We've discussed convergence of search and reporting - but currently Civi has functionality that's only available via export (e.g. display related contact's fields). We should consider that as well.
Separation of filters, columns and sorting like in CiviReport feels like a necessity.
Joining multiple times to the same table solves several of the current limitations of Civi search (displaying multiple phone numbers per contact, multi-record custom field set searches, etc.)
Grouping on the fly for customized "summary fields" is very powerful, and is arguably the original reason CiviReport needed to exist at all.
It's fine for a query to run for 5-10 minutes if it's sufficiently complex; users who need that sort of functionality are used to it.
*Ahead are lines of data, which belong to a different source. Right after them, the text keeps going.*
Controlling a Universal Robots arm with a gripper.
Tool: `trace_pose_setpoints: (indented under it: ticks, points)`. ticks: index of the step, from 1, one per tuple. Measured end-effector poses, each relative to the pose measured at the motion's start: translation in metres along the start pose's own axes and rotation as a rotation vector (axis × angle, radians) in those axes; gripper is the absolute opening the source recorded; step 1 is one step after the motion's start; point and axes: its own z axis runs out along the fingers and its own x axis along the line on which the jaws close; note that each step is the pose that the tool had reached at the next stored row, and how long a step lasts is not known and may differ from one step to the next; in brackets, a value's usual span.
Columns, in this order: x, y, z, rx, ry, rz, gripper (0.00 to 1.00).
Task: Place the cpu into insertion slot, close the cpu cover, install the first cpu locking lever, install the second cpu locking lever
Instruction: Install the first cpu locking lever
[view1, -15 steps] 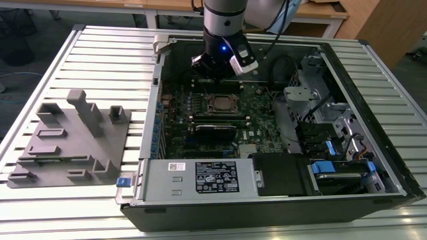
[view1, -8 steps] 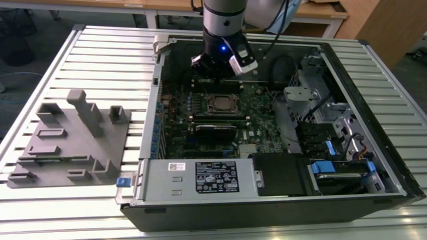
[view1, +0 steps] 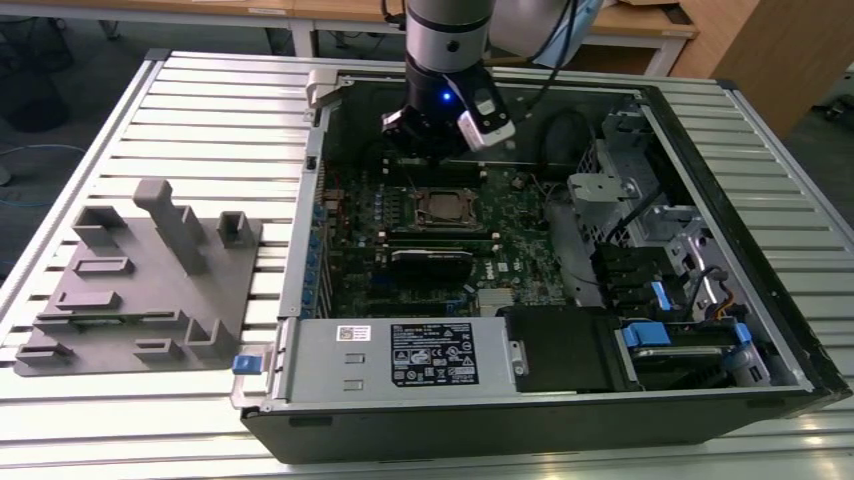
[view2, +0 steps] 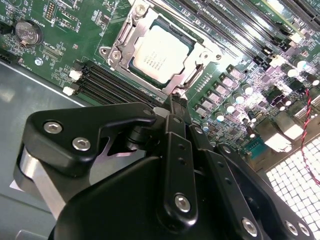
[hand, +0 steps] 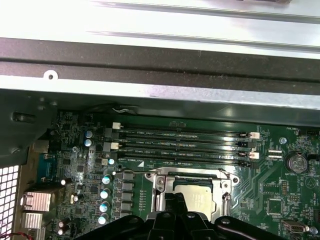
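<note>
Slatted metal surface (view1: 200, 120) carries an open computer case (view1: 561, 430); the gripper (view1: 424, 140) hangs over the insertion slot (view1: 445, 207). In the second wrist view, the cpu (view2: 160, 52) lies in the slot under the cpu cover (view2: 118, 50), with the fingers (view2: 174, 120) closed together just beside. The first wrist view shows the same cpu (hand: 199, 200).

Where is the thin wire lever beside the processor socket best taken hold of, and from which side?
Probably take the lever at its bent free end, coming from above. That end curves out past the metal frame, while the rest of the wire lies close along it.
</note>
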Motion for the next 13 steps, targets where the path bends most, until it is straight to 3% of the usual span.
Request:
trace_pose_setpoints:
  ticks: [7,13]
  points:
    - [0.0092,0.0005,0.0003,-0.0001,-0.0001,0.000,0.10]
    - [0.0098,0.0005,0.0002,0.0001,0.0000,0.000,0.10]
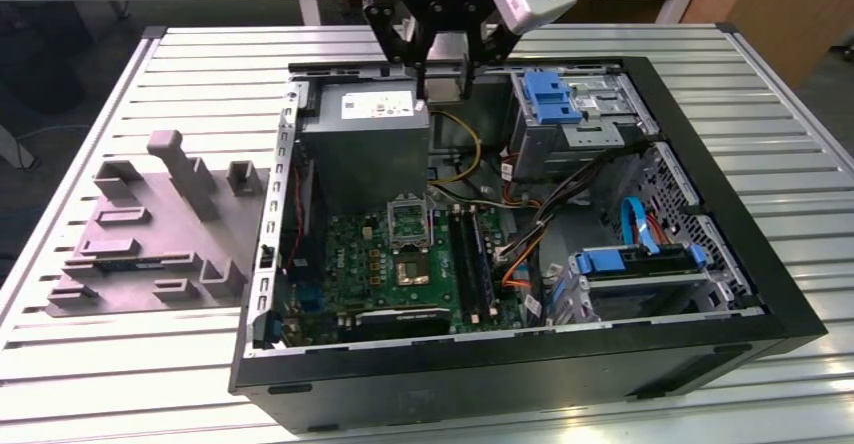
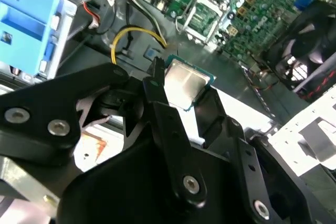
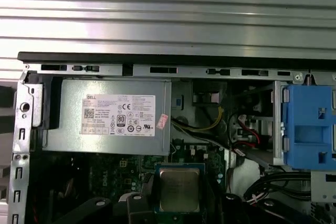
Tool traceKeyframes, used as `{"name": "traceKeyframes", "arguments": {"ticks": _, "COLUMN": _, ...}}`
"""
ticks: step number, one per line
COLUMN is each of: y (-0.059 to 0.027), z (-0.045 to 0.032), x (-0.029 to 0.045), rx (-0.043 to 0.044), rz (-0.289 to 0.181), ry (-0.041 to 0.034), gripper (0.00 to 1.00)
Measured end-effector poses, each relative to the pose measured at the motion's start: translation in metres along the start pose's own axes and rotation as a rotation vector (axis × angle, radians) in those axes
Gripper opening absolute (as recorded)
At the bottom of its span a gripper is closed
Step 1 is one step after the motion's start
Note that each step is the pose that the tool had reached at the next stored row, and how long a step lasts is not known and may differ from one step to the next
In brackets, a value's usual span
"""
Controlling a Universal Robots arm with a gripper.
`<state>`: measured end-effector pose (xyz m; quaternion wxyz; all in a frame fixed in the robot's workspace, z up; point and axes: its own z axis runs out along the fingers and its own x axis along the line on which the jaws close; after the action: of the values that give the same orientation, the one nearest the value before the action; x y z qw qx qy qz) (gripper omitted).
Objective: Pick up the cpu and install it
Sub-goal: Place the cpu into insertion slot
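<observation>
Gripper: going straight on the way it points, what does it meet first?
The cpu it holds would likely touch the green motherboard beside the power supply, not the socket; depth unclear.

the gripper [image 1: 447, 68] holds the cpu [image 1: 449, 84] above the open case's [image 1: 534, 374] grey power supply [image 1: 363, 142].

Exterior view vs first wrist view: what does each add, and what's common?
Exterior view adds the grey moulded fixture beside the case and the square socket frame on the green board. First wrist view adds a face-on look at the cpu, silvery top, clamped in the gripper. Common: the grey power supply and the blue drive bracket.
</observation>
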<state>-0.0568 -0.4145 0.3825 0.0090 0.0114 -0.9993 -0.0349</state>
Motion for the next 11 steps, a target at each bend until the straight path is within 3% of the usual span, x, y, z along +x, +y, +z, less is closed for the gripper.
{"name": "traceKeyframes", "arguments": {"ticks": 11, "y": -0.0020, "z": -0.0001, "x": -0.0006, "rx": 0.0001, "rz": 0.000, "ry": 0.0000, "gripper": 0.47}}
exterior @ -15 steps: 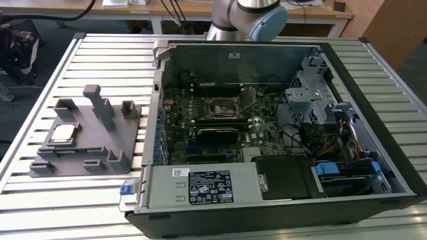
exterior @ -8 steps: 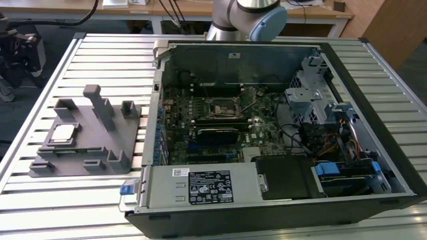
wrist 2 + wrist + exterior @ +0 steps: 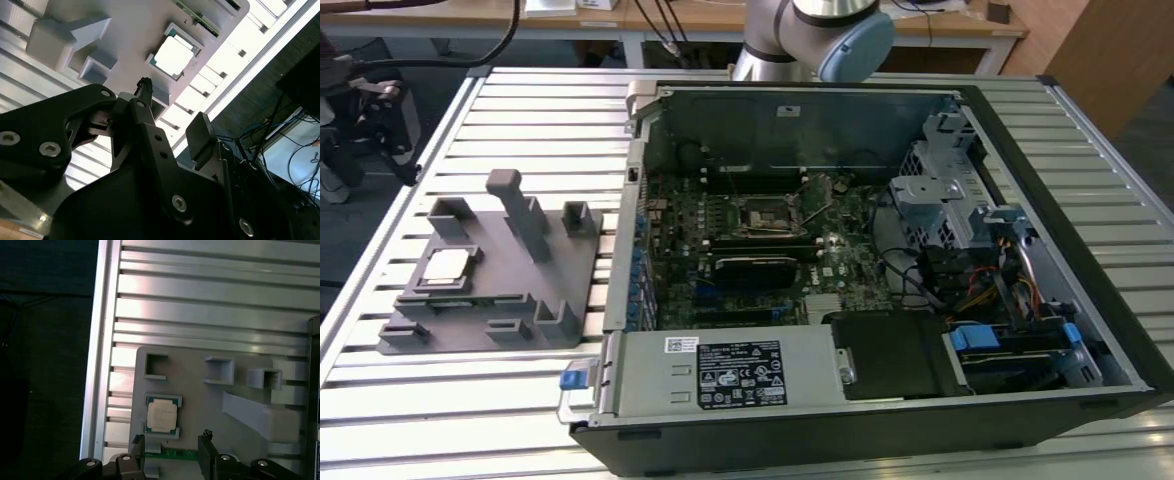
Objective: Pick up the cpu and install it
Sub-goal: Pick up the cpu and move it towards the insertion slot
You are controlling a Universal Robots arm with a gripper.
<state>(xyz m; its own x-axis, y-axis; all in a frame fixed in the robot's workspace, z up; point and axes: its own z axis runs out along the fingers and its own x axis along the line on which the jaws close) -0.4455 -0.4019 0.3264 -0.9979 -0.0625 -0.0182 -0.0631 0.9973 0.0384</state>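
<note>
Black two-fingered end effector (image 3: 172, 444), nearest the lens in the first wrist view: fingers spread apart, nothing between them, hovering above the fixture. Just beyond it, the small flat square cpu (image 3: 161, 415) with silvery metal top sits in a recess of the grey moulded plastic fixture (image 3: 200, 390), untouched. Pickup not begun; install all left.

Cpu lies flat, metal top up, edges square with its recess. It is near-square, so no real long axis.

Exterior view: fixture on ribbed aluminium surface (image 3: 520, 100), left of centre. Farther right, open black computer case (image 3: 854, 430), its black square socket (image 3: 765, 213) seemingly empty.
</note>
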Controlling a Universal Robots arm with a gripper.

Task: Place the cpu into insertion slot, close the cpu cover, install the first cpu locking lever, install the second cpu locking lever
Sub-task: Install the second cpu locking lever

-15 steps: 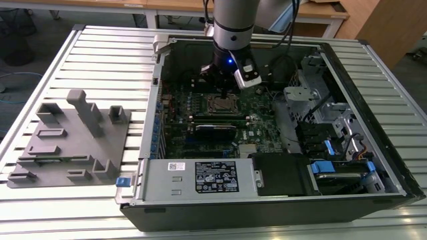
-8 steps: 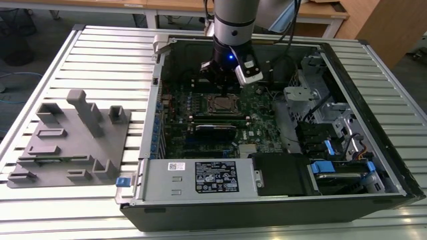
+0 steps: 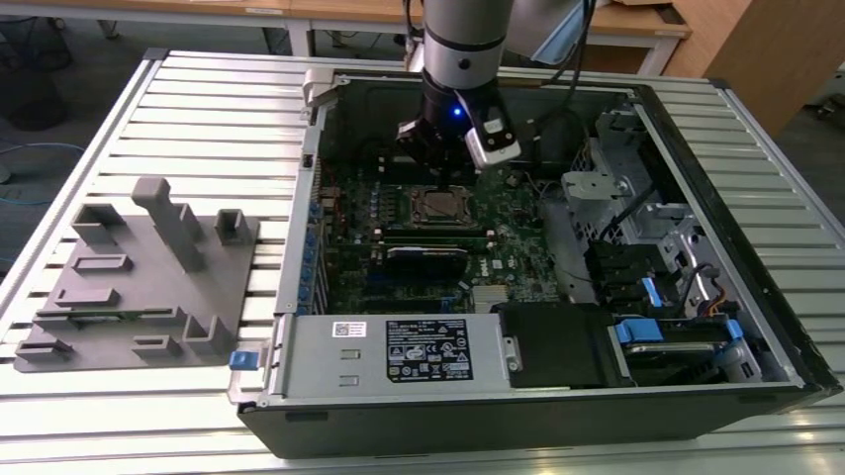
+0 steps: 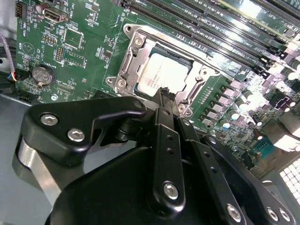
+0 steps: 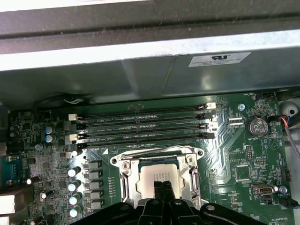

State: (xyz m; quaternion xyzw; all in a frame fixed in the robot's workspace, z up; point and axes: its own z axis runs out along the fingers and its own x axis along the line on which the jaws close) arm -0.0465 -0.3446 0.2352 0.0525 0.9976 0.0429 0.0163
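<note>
The cpu [image 4: 161,75] lies flat in the insertion slot [image 4: 137,83], silvery top upward, a little above the centre of the second wrist view and at the lower centre of the first wrist view [image 5: 159,174]. The cpu cover [image 4: 199,86] is down around the chip, its metal frame bordering all four sides with the chip showing through the window. In the exterior view the socket [image 3: 437,206] sits at the centre of the frame on the green circuit board [image 3: 521,223].

The gripper [image 4: 165,93] hangs directly over the socket's near edge. Its two black fingertips [image 5: 162,186] are pressed together with nothing between them, their ends at the chip's edge; contact cannot be confirmed.

Four long black memory slots [image 5: 143,123] run parallel above the socket in the first wrist view. A coin cell battery [image 4: 42,74] sits at the left of the second wrist view. The open computer case [image 3: 396,351] rests on a slatted metal table [image 3: 212,109], with a grey fixture block [image 3: 139,277] at the exterior view's left.
</note>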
My client says that before RE optimized certain queries, he would run them overnight.
+1 for some UX process that asks what kind of search is to be done, which at a developer level is asking for the base table. The current Advanced Search option for returning results as x, y, z is clunky. We want something that works both for a moderately skilled user as well as a power user.
It might be worth looking at drag and drop UX for configuring column order in search results / report layout builder. The profile editor is a great start in this direction. Stats could be dragged into a box at the bottom of the layout...
On the long wish list for reports should be support for cross-tabs. I've built them over the years for various clients, but MySQL does not provide good native support for something like pivot (SQL Server, Oracle), model (Oracle), or crosstab (postgres). They're especially useful for Activities and accounting stuff.